- [Task details]: Here are some entries. Print them exactly as they are.

- [Stored records]:

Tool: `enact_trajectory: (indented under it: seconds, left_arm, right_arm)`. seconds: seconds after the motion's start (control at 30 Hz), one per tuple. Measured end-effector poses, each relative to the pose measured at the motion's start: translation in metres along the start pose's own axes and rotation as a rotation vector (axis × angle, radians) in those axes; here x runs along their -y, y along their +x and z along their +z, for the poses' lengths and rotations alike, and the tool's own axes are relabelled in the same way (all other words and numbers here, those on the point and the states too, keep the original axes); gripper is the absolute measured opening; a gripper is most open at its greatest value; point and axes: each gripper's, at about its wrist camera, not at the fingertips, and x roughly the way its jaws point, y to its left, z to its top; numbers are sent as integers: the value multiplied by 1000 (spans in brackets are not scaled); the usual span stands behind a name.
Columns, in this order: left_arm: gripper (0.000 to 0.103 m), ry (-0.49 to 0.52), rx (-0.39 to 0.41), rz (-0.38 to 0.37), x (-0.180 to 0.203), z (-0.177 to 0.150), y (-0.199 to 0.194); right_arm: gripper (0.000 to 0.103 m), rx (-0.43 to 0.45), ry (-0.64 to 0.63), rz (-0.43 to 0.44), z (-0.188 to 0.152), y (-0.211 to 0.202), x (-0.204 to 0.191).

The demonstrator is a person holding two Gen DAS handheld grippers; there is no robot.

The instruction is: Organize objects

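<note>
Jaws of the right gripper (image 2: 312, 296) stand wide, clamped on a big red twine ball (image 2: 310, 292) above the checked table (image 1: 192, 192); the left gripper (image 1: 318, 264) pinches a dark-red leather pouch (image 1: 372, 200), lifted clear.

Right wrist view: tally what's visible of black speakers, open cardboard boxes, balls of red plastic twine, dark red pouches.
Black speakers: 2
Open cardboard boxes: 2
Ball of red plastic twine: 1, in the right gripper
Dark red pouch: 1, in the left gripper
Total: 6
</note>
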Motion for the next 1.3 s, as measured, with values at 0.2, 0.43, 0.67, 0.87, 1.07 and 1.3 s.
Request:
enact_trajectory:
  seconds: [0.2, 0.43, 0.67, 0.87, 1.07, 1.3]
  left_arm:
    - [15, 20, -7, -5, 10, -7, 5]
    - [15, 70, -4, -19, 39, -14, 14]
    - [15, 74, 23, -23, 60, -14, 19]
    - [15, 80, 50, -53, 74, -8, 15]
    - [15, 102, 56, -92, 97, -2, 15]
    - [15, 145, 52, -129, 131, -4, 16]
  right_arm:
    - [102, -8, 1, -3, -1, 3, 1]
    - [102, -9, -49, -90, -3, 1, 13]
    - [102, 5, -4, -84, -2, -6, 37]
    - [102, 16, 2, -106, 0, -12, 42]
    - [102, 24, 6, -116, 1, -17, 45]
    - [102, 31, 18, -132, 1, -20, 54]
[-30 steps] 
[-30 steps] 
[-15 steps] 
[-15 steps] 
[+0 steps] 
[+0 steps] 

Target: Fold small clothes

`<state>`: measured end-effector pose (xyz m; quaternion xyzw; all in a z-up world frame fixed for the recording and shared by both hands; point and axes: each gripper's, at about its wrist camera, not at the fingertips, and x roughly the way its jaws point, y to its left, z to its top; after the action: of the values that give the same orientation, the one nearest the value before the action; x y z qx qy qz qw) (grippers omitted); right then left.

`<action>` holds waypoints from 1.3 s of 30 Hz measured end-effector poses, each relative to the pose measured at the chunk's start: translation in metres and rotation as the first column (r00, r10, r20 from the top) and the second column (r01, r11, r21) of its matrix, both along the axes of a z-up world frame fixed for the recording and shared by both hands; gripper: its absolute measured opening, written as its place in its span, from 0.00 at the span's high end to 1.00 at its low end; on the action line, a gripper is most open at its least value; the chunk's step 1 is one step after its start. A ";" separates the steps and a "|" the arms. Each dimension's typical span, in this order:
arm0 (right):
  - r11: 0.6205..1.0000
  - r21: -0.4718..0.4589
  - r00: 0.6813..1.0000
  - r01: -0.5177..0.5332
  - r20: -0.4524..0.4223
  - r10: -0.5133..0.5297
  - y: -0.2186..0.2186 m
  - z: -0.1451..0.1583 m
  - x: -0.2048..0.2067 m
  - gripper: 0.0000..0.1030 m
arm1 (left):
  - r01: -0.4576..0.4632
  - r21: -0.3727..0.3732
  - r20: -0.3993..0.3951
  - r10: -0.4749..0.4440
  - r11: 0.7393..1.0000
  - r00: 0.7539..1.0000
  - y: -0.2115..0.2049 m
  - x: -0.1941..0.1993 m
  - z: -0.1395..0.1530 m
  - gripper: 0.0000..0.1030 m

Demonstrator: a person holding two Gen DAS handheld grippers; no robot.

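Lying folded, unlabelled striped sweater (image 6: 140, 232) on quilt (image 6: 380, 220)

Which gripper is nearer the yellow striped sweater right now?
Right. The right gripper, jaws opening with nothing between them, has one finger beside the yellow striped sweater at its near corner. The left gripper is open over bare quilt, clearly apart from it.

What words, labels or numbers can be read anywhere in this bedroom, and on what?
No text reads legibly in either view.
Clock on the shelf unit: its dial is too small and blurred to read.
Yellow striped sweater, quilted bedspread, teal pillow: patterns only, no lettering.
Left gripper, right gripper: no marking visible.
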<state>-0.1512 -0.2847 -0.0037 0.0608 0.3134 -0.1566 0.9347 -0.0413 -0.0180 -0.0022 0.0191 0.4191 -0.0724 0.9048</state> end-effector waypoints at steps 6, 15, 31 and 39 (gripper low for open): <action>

- [Expected answer]:
Tool: `enact_trajectory: (indented under it: seconds, left_arm, right_arm)`. seconds: seconds after the motion's start (control at 30 Hz), one per tuple. Measured end-effector poses, each relative to the pose measured at the motion's start: translation in metres along the start pose's own axes and rotation as a rotation vector (axis × angle, radians) in those axes; here x runs along their -y, y along their +x and z along their +z, for the poses' lengths and rotations alike, and the tool's own axes are relabelled in the same way (all other words and numbers here, those on the point and the states too, keep the original axes); gripper is the absolute measured opening; a gripper is most open at its greatest value; point and axes: each gripper's, at about its wrist camera, not at the fingertips, and x roughly the way its jaws point, y to its left, z to its top; numbers are sent as integers: the value multiplied by 1000 (spans in brackets are not scaled); the usual span stands behind a name.
Columns, in this order: left_arm: gripper (0.000 to 0.103 m), ry (-0.49 to 0.52), rx (-0.39 to 0.41), rz (-0.38 to 0.37), x (-0.180 to 0.203), z (-0.177 to 0.150), y (-0.199 to 0.194); right_arm: gripper (0.000 to 0.103 m), rx (-0.43 to 0.45), ry (-0.64 to 0.63), rz (-0.43 to 0.44), z (-0.188 to 0.152), y (-0.211 to 0.202), x (-0.204 to 0.191).

The demonstrator is a person holding two Gen DAS handheld grippers; there is no robot.

The instruction is: Organize objects

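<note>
Jaws of the right gripper (image 2: 312, 296) stand wide, clamped on a big red twine ball (image 2: 310, 292) above the checked table (image 1: 192, 192); the left gripper (image 1: 318, 264) pinches a dark-red leather pouch (image 1: 372, 200), lifted clear.

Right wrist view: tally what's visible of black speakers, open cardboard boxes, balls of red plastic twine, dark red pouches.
Black speakers: 2
Open cardboard boxes: 2
Ball of red plastic twine: 1, in the right gripper
Dark red pouch: 1, in the left gripper
Total: 6
</note>
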Motion for the next 1.3 s, as measured, with values at 0.2, 0.43, 0.67, 0.87, 1.07 and 1.3 s.
Request:
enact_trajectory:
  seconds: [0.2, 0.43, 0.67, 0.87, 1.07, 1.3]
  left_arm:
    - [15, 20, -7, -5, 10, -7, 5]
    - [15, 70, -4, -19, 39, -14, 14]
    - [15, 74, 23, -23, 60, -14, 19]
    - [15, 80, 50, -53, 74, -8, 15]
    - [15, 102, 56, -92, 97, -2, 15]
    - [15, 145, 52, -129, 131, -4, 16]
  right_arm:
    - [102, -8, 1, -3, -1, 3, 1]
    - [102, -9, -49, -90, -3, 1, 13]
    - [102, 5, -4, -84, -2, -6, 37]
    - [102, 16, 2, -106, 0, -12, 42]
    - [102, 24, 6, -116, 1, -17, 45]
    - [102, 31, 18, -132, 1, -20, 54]
[-30 steps] 
[-30 steps] 
[-15 steps] 
[-15 steps] 
[+0 steps] 
[+0 steps] 

Target: Fold small clothes

`<state>`: measured end-effector pose (xyz m; quaternion xyzw; all in a z-up world frame fixed for the recording and shared by both hands; point and axes: each gripper's, at about its wrist camera, not at the fingertips, and x roughly the way its jaws point, y to its left, z to its top; after the action: of the values that give the same orientation, the one nearest the value before the action; x y z qx qy qz qw) (grippers omitted); right then left.

`<action>` holds waypoints from 1.3 s of 30 Hz measured end-effector poses, each relative to the pose measured at the chunk's start: translation in metres and rotation as the first column (r00, r10, r20 from the top) and the second column (r01, r11, r21) of its matrix, both along the axes of a z-up world frame fixed for the recording and shared by both hands; gripper: its absolute measured opening, written as its place in its span, from 0.00 at the span's high end to 1.00 at its low end; on the action line, a gripper is most open at its least value; the chunk's step 1 is one step after its start. A ";" separates the steps and a "|" the arms. Each dimension's typical span, in this order:
arm0 (right):
  - r11: 0.6205..1.0000
  - r21: -0.4718..0.4589
  - r00: 0.6813..1.0000
  - r01: -0.5177..0.5332
  - r20: -0.4524..0.4223
  - r10: -0.5133..0.5297
  - y: -0.2186..0.2186 m
  - z: -0.1451..0.1583 m
  - x: -0.2048..0.2067 m
  - gripper: 0.0000..0.1030 m
arm1 (left):
  - r01: -0.4576..0.4632
  - r21: -0.3727..0.3732
  - r20: -0.3993..0.3951
  - r10: -0.4749..0.4440
  - r11: 0.7393..1.0000
  - r00: 0.7539..1.0000
  - y: -0.2115..0.2049 m
  - x: -0.1941..0.1993 m
  - z: -0.1395..0.1530 m
  - gripper: 0.0000..0.1030 m

Demonstrator: a person holding two Gen DAS handheld grippers; no robot.

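Lying folded, unlabelled striped sweater (image 6: 140, 232) on quilt (image 6: 380, 220)

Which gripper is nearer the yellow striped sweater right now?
Right. The right gripper, jaws opening with nothing between them, has one finger beside the yellow striped sweater at its near corner. The left gripper is open over bare quilt, clearly apart from it.

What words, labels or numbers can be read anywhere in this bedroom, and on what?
No text reads legibly in either view.
Clock on the shelf unit: its dial is too small and blurred to read.
Yellow striped sweater, quilted bedspread, teal pillow: patterns only, no lettering.
Left gripper, right gripper: no marking visible.
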<state>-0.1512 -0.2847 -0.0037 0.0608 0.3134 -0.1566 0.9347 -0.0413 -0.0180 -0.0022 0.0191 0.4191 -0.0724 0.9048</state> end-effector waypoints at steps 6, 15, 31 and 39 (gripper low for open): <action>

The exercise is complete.